Chinese banks performing well
I have pointed out previously that even though the Hang Seng Index has reached a new high, the growth was no longer led by the big three players (Tencent Holdings Ltd, HSBC Holdings PLC, and AIA Group Ltd).
New sector stocks are subject to speculation, and the Chinese banking sector is currently leading the market till this date.
Many Chinese banks had announced their results on 30 August. All did well, but among which, Bank of China Hong Kong (Holdings) Ltd (2388.HK) showed the best performance.
Having said that, the share price of these bank stocks had already been pushed up by speculation even before the announcement of results. Therefore, I would not be surprised if their share prices fall today instead of rising up more.
Nevertheless, the good news is good news (translator’s note: at least it means that the banks are strong and doing well). If short-term speculators decide to sell upon the good news, which results in a fall of share price, one can consider buying.
Another driving force of the Hang Seng Index
Recently, there is a rumour in the market that Chinese-funded financial enterprises are selling the stocks of the companies that were trapped/tied up in trying to bail out the market post-2015 rally.
While I’m not sure whether this news is true or false, I think it’s good news either way.
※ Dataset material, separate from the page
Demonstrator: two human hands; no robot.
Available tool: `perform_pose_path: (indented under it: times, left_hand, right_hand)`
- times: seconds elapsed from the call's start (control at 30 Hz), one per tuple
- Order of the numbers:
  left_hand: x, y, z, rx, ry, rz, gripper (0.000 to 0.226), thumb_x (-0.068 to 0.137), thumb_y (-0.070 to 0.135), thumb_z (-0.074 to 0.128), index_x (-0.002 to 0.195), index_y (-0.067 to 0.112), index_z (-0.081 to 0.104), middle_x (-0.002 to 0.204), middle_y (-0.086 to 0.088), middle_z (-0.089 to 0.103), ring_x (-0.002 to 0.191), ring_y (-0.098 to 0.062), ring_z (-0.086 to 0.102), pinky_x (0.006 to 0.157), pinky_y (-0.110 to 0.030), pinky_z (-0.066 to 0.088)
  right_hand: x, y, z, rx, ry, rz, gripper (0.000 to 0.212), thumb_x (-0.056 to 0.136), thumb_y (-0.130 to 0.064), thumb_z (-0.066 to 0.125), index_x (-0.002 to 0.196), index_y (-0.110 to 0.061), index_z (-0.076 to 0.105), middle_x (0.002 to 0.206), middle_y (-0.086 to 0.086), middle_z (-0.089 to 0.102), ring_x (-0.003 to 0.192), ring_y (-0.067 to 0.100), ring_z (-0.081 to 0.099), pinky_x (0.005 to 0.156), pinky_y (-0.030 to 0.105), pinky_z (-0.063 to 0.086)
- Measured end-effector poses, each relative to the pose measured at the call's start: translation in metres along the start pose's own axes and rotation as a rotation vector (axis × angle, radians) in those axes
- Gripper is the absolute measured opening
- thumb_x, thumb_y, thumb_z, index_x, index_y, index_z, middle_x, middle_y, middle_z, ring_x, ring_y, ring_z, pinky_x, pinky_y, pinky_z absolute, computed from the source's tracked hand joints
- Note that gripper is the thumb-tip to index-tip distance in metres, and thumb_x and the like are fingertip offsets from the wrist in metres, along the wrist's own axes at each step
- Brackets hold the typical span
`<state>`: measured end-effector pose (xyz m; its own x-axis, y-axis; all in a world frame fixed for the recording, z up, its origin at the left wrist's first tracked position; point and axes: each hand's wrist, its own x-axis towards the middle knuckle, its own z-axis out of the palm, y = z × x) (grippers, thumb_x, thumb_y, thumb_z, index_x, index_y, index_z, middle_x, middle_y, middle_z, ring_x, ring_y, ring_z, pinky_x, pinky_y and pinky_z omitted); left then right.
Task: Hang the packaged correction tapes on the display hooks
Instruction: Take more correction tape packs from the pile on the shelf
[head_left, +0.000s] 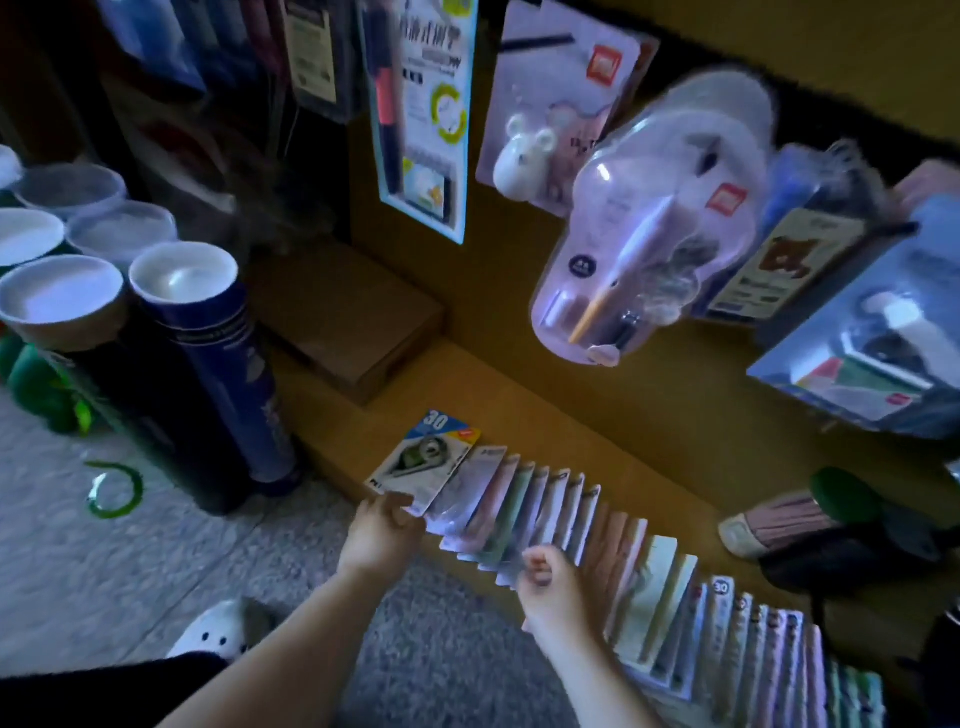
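A dim shop aisle: a speckled floor (156, 545) runs up to a low wooden ledge (649, 415) at the foot of a wooden display wall. Along that ledge stands a long row of packaged correction tapes (649, 597), each leaning on the next like tipped cards, from the middle of the view down to the lower right corner. The front pack (423, 462), marked 30 on its blue corner, lies tilted back at the row's left end. Your left grip (382, 535) pinches that pack's lower edge between thumb and curled fingers. Your right grip (548, 582) is curled into a loose fist at the middle of the row. Whether it has hold of a card cannot be told.

Above, blister packs hang on the wall: a large lilac pack (649, 223), blurred, a card with a small white bear-shaped item (524, 156), and a blue-edged pen pack (421, 119). A cardboard box (358, 322) sits on the ledge left of the row. Further left stand dark blue tubes (218, 364) with white caps, and a green ring (117, 491) lies on the floor. At the right, another person's shoe (763, 527) is by the ledge.
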<state>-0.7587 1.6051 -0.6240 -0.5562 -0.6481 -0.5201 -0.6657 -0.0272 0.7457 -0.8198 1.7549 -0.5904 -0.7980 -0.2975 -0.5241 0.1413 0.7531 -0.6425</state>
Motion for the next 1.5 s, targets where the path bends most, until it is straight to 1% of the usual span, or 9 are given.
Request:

It shows that China A shares have risen to a point where companies that give bailouts to forcefully prop up the market will be able to exit without incurring a loss.
These companies that give bailouts are all state-owned enterprises, which hold sufficient funds. Thus, they are able to hold their ground and are not forced to sell and cut loss when stock prices fall after the bailout.
If they were able to sell their stocks now, it shows that the cost of the bailout was equivalent to the 3300-3400 points level on the Shanghai Composite Index (SHCOMP).
Thus, when the index broke above the 3300 points level and moved towards 3400 points, the companies that gave bailouts are no longer trapped, and may even register a turnaround.
The profit statement will be included in the end-of-year financial results summary, and that means more good news in the results announcements next year. This is another reason that recently drove up the Hang Seng Index.